### TASK DETAILS
Nothing but the pictures is dropped; write out all the remaining data below exactly.

• • •

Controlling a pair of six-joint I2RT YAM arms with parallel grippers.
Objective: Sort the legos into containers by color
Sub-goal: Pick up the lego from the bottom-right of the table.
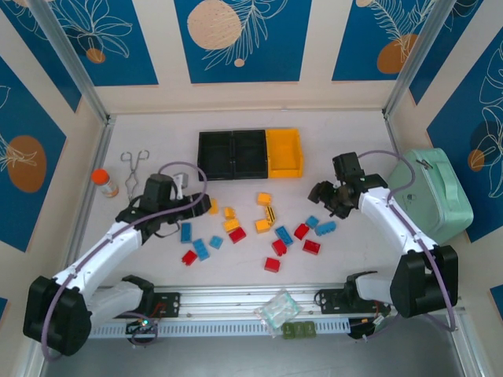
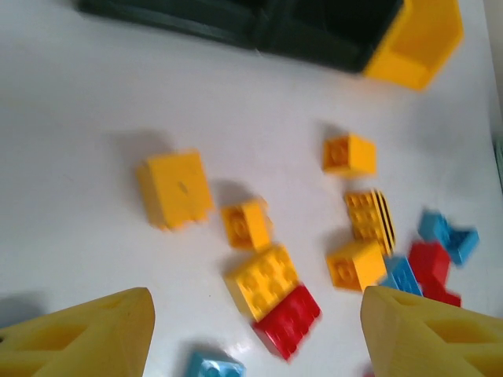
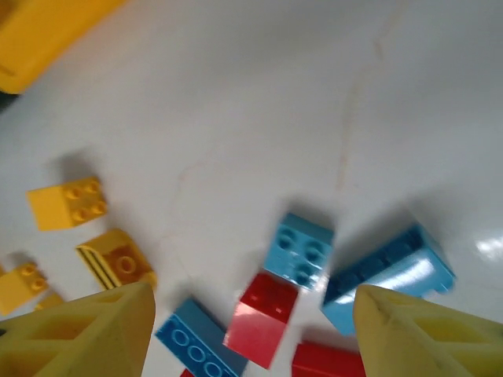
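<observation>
**A:** What lies around the work area?

**B:** A mint-green case (image 1: 436, 192) with a handle stands at the right edge of the tabletop (image 1: 157, 133), just beside the right arm. Far left, metal tongs (image 1: 134, 166) lie flat, with an orange-capped bottle (image 1: 104, 183) upright near them. A clear bag (image 1: 277, 308) rests on the rail at the near edge, between the arm bases.

**A:** And the legos?

**B:** The legos (image 1: 237, 234) are scattered loose mid-tabletop between the two arms. Red, blue and yellow-orange are mixed together, and several touch. One yellow brick (image 2: 369, 216) carries black stripes.

**A:** The containers?

**B:** The containers (image 1: 233, 177) sit beyond the bricks and apart from them. They are joined in a row, two black on the left and one yellow on the right.

**A:** The hands?

**B:** The left hand (image 2: 257, 302) hovers over the left side of the scatter, its fingers (image 2: 94, 338) spread and gripping nothing. A yellow brick and a red one lie below the gap. The right hand (image 3: 253, 290) hangs over blue and red bricks on the right side, also spread and holding nothing.
</observation>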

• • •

### OUTPUT OF THE TASK
Controlling a pair of six-joint I2RT YAM arms with parallel grippers.
Objective: Sort the legos into containers by color
Sub-goal: Pick up the lego from the bottom-right of the table.
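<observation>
**A:** What lies around the work area?

**B:** A mint-green case (image 1: 436, 192) with a handle stands at the right edge of the tabletop (image 1: 157, 133), just beside the right arm. Far left, metal tongs (image 1: 134, 166) lie flat, with an orange-capped bottle (image 1: 104, 183) upright near them. A clear bag (image 1: 277, 308) rests on the rail at the near edge, between the arm bases.

**A:** And the legos?

**B:** The legos (image 1: 237, 234) are scattered loose mid-tabletop between the two arms. Red, blue and yellow-orange are mixed together, and several touch. One yellow brick (image 2: 369, 216) carries black stripes.

**A:** The containers?

**B:** The containers (image 1: 233, 177) sit beyond the bricks and apart from them. They are joined in a row, two black on the left and one yellow on the right.

**A:** The hands?

**B:** The left hand (image 2: 257, 302) hovers over the left side of the scatter, its fingers (image 2: 94, 338) spread and gripping nothing. A yellow brick and a red one lie below the gap. The right hand (image 3: 253, 290) hangs over blue and red bricks on the right side, also spread and holding nothing.
</observation>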

Nothing else is part of this exercise.